▶ To do:
Scan the entries for "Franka". Every line that holds it is to be copied.

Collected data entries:

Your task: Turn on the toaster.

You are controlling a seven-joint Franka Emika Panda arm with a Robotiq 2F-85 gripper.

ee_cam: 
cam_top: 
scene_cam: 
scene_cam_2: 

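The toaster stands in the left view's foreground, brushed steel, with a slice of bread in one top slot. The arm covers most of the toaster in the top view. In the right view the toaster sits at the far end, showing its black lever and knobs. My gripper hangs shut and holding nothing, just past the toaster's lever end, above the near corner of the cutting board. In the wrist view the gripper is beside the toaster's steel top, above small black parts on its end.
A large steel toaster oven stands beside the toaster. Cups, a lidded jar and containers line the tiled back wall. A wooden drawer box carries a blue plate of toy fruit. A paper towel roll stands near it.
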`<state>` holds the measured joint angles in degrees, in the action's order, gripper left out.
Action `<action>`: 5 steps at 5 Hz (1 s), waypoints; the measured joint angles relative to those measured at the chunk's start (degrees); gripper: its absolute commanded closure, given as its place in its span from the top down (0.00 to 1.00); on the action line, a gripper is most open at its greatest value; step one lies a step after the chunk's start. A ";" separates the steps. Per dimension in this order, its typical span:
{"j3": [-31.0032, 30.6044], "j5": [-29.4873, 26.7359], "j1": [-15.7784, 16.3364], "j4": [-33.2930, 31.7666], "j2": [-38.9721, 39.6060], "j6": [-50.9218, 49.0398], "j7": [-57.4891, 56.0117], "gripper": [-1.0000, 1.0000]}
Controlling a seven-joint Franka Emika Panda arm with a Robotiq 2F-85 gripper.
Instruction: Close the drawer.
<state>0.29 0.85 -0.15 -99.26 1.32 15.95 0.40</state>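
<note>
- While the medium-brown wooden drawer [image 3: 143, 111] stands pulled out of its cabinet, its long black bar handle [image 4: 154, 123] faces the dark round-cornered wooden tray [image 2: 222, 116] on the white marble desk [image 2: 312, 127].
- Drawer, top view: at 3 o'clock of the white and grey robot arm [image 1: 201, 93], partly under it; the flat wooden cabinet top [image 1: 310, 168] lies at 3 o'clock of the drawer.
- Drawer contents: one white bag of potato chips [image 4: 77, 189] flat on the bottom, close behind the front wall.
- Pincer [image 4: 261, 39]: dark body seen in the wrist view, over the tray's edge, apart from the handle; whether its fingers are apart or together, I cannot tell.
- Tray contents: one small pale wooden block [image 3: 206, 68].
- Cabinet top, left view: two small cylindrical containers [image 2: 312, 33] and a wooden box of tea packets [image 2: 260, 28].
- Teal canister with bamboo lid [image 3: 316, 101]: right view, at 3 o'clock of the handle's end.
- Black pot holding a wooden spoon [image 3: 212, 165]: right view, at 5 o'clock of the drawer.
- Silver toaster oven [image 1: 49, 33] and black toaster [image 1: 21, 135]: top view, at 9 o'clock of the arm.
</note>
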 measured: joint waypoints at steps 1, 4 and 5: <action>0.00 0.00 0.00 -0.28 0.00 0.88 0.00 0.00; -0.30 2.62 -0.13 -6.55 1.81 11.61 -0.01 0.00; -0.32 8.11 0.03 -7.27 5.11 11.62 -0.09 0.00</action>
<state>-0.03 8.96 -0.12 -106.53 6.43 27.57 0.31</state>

▶ Answer space:
You are controlling a seven-joint Franka Emika Panda arm with a Robotiq 2F-85 gripper.
Controlling a seven-joint Franka Emika Panda arm with a Robotiq 2F-85 gripper.

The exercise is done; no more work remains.